→ Problem to work on:
Exact copies of the lines below, from the one with "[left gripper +" up to and including the one with "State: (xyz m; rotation", are what this calls for; leave out pictures.

→ Input data:
━━━━━━━━━━━━━━━━━━━━━━━━━━━━━━

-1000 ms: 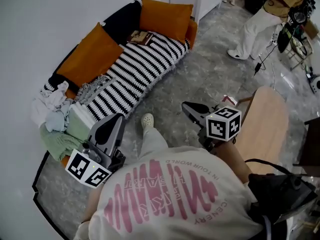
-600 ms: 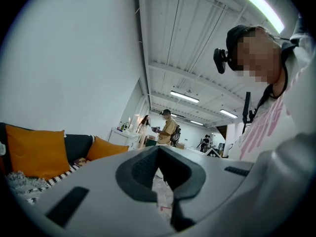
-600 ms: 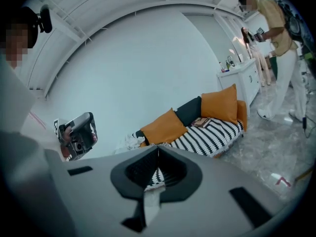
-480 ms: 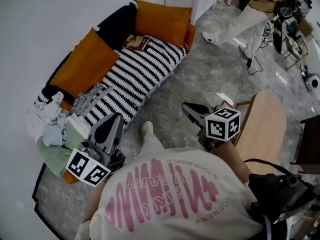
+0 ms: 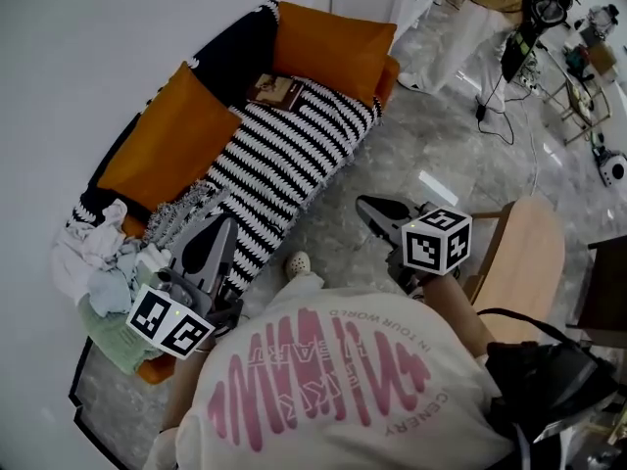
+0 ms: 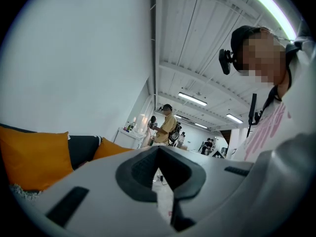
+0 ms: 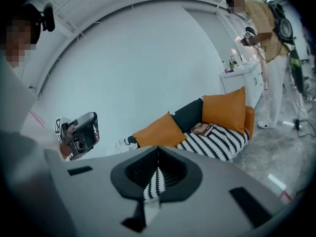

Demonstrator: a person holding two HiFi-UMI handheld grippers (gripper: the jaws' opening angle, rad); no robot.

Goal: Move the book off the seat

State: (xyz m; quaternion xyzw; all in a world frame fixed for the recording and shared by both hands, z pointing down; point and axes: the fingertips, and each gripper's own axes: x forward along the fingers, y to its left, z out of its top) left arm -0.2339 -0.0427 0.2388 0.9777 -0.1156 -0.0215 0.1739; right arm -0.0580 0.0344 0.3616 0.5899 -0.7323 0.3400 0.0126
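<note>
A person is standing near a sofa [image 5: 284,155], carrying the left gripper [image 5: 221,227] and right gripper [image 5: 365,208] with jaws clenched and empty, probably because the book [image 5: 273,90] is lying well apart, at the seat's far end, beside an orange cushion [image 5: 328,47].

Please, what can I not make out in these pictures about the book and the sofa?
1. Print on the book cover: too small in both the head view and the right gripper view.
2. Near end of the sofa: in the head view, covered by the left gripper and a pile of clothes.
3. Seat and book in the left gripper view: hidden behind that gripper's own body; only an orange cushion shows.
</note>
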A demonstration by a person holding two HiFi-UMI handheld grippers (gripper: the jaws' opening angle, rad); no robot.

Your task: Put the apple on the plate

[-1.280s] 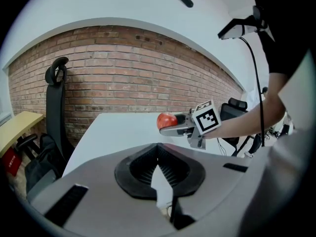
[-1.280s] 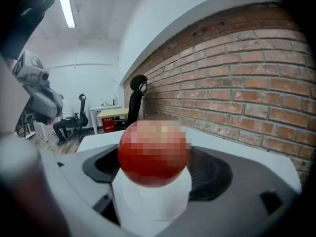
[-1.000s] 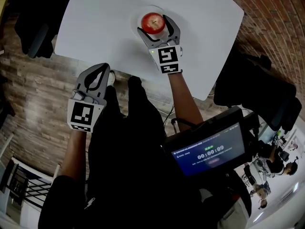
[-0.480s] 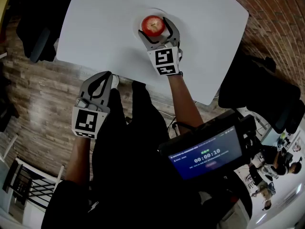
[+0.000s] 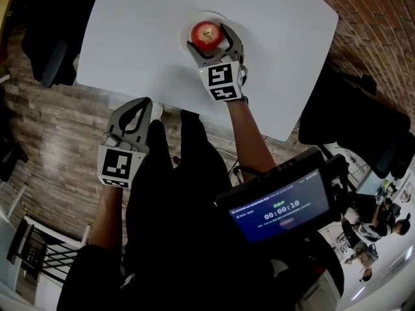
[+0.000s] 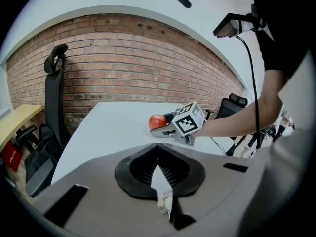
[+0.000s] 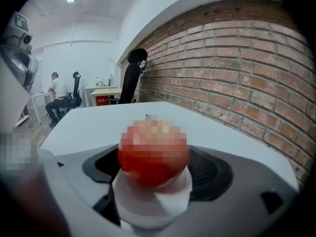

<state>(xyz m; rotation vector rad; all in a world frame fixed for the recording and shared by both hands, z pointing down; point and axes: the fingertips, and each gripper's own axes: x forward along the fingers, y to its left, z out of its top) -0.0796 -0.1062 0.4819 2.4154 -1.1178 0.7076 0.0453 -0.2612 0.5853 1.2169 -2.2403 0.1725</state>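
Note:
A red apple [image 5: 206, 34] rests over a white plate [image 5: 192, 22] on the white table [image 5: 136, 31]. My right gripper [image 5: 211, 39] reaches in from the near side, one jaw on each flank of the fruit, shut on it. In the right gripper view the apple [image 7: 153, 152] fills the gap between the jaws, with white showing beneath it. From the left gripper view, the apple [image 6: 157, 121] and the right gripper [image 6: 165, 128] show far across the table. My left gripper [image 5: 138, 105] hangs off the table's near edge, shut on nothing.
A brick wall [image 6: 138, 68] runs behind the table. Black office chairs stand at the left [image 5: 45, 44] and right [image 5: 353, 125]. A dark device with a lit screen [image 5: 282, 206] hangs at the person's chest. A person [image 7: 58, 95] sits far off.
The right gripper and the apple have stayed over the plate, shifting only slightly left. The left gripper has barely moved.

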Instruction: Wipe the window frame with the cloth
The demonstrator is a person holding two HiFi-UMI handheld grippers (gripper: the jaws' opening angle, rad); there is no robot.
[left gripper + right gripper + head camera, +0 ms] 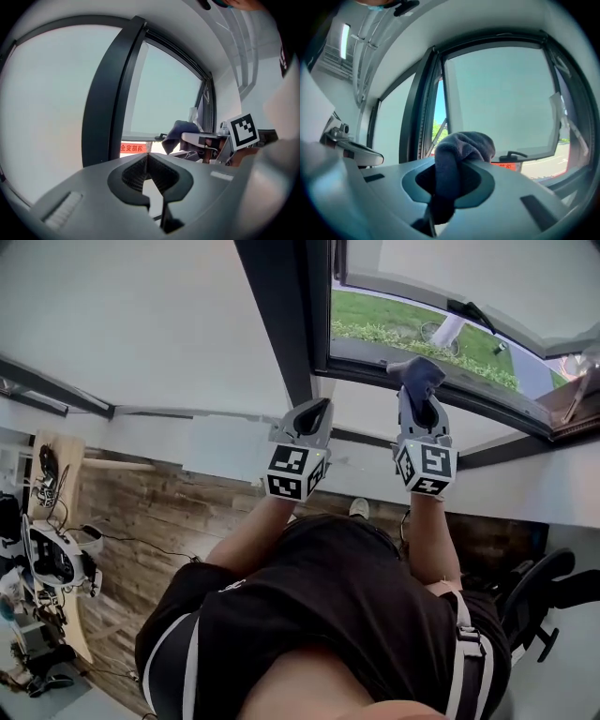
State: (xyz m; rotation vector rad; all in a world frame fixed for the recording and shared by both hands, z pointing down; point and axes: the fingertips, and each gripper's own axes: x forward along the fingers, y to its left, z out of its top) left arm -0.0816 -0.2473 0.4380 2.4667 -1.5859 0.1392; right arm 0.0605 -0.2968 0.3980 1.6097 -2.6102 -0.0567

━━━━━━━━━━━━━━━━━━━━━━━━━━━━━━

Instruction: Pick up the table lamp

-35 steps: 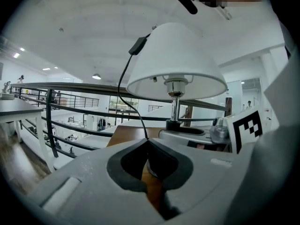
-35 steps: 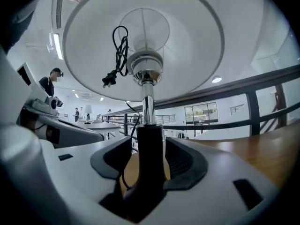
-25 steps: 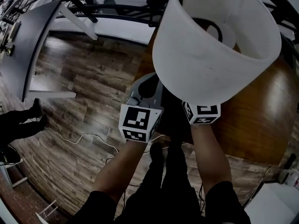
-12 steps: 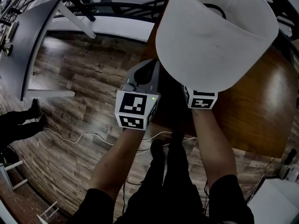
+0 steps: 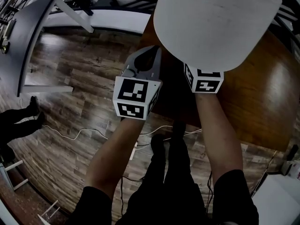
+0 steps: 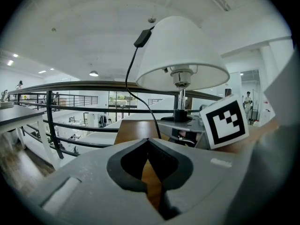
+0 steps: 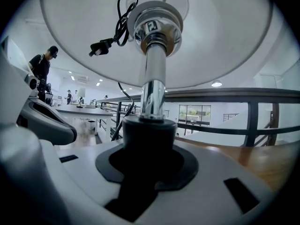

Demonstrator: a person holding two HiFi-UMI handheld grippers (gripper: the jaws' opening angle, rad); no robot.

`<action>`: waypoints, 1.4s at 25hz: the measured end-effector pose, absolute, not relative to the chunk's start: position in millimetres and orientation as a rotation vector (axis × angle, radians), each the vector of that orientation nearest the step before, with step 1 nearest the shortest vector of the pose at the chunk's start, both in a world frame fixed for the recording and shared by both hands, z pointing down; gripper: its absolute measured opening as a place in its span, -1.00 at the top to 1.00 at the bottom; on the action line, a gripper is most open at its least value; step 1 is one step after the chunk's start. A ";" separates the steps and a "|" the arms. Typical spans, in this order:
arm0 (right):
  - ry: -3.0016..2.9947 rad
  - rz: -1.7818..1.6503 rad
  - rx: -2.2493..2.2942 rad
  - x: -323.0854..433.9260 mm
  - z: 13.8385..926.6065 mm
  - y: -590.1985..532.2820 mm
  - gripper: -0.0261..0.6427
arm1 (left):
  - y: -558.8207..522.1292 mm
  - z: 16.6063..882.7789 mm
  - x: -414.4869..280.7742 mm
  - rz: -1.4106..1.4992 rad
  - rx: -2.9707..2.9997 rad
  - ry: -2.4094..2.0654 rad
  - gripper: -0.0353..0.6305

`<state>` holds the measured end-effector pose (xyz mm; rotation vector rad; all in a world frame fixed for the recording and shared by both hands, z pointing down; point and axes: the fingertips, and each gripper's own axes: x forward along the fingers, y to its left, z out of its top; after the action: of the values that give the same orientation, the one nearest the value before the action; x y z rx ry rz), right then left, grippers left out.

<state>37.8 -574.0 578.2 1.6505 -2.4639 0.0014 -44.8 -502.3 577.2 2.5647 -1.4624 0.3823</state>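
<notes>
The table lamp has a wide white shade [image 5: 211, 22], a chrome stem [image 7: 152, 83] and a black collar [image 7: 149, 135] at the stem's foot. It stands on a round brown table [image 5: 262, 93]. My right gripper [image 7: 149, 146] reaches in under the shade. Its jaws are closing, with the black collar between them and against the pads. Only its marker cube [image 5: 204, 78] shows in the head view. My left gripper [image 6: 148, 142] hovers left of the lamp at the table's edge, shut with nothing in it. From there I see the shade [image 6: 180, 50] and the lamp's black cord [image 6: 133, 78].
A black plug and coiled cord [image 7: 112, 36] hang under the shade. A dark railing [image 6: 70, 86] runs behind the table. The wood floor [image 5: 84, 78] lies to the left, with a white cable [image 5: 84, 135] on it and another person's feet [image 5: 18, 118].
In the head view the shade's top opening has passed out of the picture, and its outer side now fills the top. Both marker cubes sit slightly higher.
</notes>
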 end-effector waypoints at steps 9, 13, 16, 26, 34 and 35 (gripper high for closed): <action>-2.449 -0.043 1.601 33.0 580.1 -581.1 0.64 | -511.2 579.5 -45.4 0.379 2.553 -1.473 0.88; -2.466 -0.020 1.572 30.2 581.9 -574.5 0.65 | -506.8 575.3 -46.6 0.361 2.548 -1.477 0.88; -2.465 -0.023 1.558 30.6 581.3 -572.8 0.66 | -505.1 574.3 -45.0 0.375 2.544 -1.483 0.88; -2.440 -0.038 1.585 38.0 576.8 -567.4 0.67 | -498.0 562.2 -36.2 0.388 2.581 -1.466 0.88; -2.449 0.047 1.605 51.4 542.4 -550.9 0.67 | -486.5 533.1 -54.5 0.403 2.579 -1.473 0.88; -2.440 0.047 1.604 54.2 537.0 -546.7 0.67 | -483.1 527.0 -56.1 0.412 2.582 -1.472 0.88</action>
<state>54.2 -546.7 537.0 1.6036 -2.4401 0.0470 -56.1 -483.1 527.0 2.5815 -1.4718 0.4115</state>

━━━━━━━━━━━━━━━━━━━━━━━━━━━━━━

→ Result:
[left gripper + right gripper + head camera, +0 ms] 
State: (xyz m; rotation vector rad; all in a world frame fixed for the recording and shared by both hands, z pointing down; point and axes: the fingertips, and each gripper's own axes: x forward along the fingers, y to its left, z out of its top) left arm -0.0816 -0.2473 0.4380 2.4667 -1.5859 0.1392; right arm 0.0605 -0.2968 0.3980 1.6097 -2.6102 -0.0567

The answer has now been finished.